Before I learned not to go out at night, I was strolling with an evening dinner date along Hennepin Avenue in downtown Minneapolis, Minnesota; when we saw a woman being punched repeatedly in the face as she sat on a bus stop bench across the street from us. I slowed down to see if we could help her escape the large, dark man who held her tightly to him as he battered her pale, bloody, upturned face; but the man I was with forcibly dragged me away, "I don't want to get involved in that." This was before mobile phones so I could not even call for help. I never saw that date again, and he never asked to see me. He knew that I saw him for the coward that he was, and that I deeply resented his making a coward out of me.
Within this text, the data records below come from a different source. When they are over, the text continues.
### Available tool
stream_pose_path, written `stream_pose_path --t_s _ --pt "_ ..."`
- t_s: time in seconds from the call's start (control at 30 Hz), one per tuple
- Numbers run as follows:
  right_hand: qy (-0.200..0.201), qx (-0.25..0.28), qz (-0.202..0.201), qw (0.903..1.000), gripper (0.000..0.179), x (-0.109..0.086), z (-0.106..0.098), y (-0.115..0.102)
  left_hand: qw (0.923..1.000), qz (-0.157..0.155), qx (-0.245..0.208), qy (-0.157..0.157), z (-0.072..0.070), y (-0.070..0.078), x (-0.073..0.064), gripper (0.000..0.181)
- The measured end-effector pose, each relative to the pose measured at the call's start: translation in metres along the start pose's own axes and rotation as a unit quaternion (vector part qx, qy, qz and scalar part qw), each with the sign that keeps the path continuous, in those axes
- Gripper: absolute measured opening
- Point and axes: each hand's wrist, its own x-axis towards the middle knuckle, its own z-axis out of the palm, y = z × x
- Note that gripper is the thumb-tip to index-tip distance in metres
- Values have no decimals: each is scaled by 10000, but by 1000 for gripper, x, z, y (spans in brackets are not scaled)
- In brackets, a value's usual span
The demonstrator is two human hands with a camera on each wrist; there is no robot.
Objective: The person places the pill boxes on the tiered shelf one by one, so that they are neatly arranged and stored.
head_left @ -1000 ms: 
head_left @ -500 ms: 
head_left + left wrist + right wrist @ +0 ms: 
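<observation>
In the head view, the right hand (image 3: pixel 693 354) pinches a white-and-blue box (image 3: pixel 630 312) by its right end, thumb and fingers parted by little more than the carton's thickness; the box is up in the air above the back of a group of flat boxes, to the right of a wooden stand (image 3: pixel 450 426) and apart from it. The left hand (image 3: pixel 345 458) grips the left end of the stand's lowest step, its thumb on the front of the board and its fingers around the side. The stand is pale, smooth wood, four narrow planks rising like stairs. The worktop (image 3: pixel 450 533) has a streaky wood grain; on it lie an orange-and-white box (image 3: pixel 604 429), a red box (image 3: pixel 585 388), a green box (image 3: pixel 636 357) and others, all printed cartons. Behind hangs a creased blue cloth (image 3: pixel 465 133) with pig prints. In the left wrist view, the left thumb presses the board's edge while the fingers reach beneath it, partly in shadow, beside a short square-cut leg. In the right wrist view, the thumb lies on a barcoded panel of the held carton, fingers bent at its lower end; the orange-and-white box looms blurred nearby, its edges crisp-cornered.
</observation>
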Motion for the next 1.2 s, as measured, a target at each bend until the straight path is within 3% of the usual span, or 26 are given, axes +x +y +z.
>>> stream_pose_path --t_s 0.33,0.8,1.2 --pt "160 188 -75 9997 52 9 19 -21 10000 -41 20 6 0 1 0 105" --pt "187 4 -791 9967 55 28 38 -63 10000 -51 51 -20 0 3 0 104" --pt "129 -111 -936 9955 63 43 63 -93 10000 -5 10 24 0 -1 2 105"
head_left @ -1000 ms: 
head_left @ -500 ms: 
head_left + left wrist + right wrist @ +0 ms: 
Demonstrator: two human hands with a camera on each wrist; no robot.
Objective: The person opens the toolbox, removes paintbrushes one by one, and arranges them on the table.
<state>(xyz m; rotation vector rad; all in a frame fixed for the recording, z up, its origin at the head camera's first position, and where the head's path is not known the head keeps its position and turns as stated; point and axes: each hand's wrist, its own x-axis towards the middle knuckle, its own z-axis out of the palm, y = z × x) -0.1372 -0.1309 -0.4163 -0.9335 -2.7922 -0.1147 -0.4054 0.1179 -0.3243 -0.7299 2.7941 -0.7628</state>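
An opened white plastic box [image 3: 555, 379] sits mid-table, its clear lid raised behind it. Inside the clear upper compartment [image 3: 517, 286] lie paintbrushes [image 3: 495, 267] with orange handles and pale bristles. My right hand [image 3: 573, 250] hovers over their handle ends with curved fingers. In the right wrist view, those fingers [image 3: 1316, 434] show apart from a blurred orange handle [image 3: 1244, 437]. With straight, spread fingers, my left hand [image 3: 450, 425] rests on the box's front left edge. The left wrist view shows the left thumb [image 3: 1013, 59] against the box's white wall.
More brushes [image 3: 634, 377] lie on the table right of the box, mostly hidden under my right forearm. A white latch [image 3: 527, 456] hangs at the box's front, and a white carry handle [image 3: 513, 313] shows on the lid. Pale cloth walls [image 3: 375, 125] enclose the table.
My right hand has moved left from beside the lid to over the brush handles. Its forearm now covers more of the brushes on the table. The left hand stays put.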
As for the woman, did she live or die? She was very small to take such a beating.


A few years later a girlfriend and I were driving along the Kansas-Missouri interstate to visit her farm when for some reason she stopped her car, saying she wanted to piddle in the scrub along the roadside—this was very unusual behavior for her, or for any woman. I got out to keep her company and I immediately saw small bones gleaming just off the road. I went to see if it was a deer skeleton, but I saw right away that it was the remains of a small person, sans skull. There were still no mobile phones in the world, and my girlfriend absolutely refused to find the local police station and report the forlorn little pile of bones. To this day I resent her refusal to report what might have put some family's heart to rest regarding their missing loved one. Also, it chilled me to realize there was more to that situation than met my eyes. After this, I learned to be the one who drove whenever I went cross-country, and I learned to drive alone.


A few decades later in San Diego, California, a transgender woman friend and I were walking along San Diego River Trail, along with many, many other people who were out enjoying the dappled light and pretty sights that afternoon, when we inadvertently walked into a foul miasma of death. It was unmistakable, something large had died in the bushes just off the trail and lay rotting there. I got out my mobile phone to report it, but my friend kept walking, saying, "I won't get involved in this. Look, no one else is stopping, and everyone can smell it. Do not involve me." I did not involve her, nor myself. By then I had seen on the news how people who report this sort of thing sometimes get caught up and accused. I did not want to risk that for some lost soul whom I knew nothing about.


The cost of these three traces of violence that faintly touched my life over the years is that now I know myself to be a coward in this regard.